Another possibility to explain the differences in GPi and STN stimulation over time is that the GPi site may have greater influence on PIGD in the medicated state by its more direct connections to the motor and premotor cortex via the thalamus or because of activation of axons of passage in dorsolateral GPi to the midbrain.⁴² Increased understanding of the mechanism of DBS and the pathophysiology of the basal ganglia are needed to resolve this issue. Recent studies examining stimulation optimization have shown improved gait and balance by stimulating at lower frequencies (∼60 Hz) in STN,⁴³ or stimulating lower contacts (inside SNr).⁴⁴ The stimulation frequencies were similar among the articles in the current analysis (table 1); however, subtle differences in site-specific responses to the stimulation settings may have some bearing on the response.

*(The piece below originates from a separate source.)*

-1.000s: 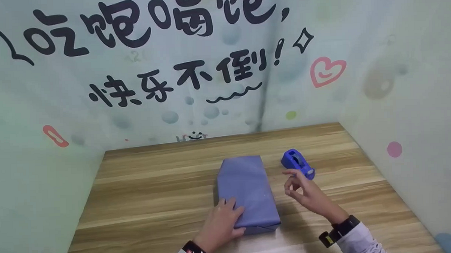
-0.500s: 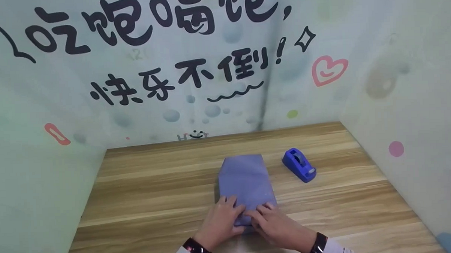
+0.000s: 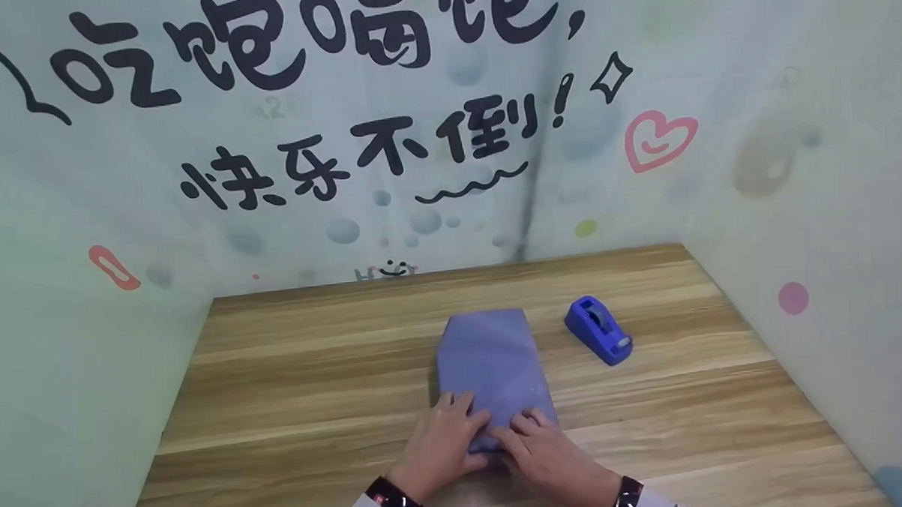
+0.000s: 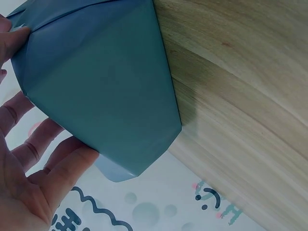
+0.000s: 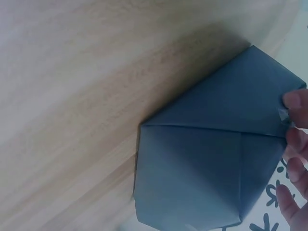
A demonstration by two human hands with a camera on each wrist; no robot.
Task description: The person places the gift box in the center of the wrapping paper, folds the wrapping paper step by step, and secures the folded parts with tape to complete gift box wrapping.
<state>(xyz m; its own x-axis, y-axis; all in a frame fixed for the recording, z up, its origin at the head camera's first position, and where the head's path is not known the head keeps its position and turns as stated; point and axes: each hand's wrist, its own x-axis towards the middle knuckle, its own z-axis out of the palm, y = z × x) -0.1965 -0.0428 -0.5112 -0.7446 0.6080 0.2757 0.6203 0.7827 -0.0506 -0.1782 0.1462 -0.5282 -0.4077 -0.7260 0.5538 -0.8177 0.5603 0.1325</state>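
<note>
- head view: a person's left hand and right hand rest side by side on the near end of a package wrapped in blue paper, which lies flat near the middle of a wooden table. the fingers of both hands lie mostly straight and press down on the paper; neither hand curls round the package. a blue tape dispenser stands on the table near the package's far right corner, apart from both hands. a dark band sits on each wrist. pale walls with black painted characters and a pink heart close in the table on three sides.
- left wrist view: the left hand shows at the lower left, its fingers stretched out and lying against the edge of the blue-wrapped package; the thumb tip touches the paper at the upper left. the package sits on the wooden table, with the painted wall below it in the frame.
- right wrist view: the folded end of the package fills the lower right, its flaps meeting in a triangular fold. the fingertips of the right hand touch the paper at the right edge, with a small bit of clear tape just beside them. whether the fingers pinch that tape or merely press it, the frame does not show. the table runs across the rest.
</note>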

Cardinal signs, compared to the treated state before surgery, are improved with DBS alone and combined with medication therapy out to 5 years after surgery. DBS is generally considered to be a symptomatic treatment that does not modify the disease progression. However, these results are consistent with a disease-modifying effect.

Possible disease-modifying effects.

Motor function examined with the stimulator turned off may better reveal the natural state of the disease and whether DBS has modified progression of motor symptoms. A handful of the long-term studies report these effects. Cardinal signs of tremor and rigidity were not significantly different between the OFF DBS/OFF medication state 4 to 5 years postsurgery and the OFF medication presurgery^21–24 but bradykinesia had worsened somewhat.^21–23 In contrast, PIGD scores OFF DBS and OFF medication had deteriorated significantly 4 to 5 years after DBS, compared to the pre-DBS OFF medication scores.^21–23 Two of these studies tested patients with the stimulator turned off for 10-12 hours.^21,22 Given this long duration, it is unlikely that the cardinal symptoms were affected by lingering benefit from the stimulation.⁴¹ Unfortunately, there are currently no longitudinal studies of patients with PD who are candidates for DBS but who did not get DBS surgery to compare the natural history of symptom progression at this stage of the disease.

DBS may slow functional progression because patients are more active and exercising more after surgery. In rodent models of PD, exercise has been shown to have neuroprotective benefits, preventing dopaminergic neuronal loss in regions of the basal ganglia.^45–47 There also is evidence that exercise may improve function without preserving dopaminergic neurons^48,49 presumably through compensatory mechanisms. In human subjects with PD, treadmill training has produced improvements in gait, quality of life, and levodopa efficacy.^50–52 So although the precise mechanisms remain to be determined, there is growing evidence that physical activity can curb the rate of motor function decline.

Limitations.

Assertions about the relative benefits of GPi over STN surgery for PIGD must be tempered by the fact that fewer long-term studies of GPi stimulation exist and there are no randomized control subjects without surgery. This meta-regression suggests the possibility that GPi may be a superior site for DBS to maintain posture and balance associated with PD and stresses the need for more studies of DBS in the GPi to determine whether this is unequivocally the case.

A problem with studies stretching over many years is that the data belong to subjects who survived for the duration of the study, and neglect those who died along the way. All studies had dropouts; overall 11% of the original recruits died before the final assessment for various reasons.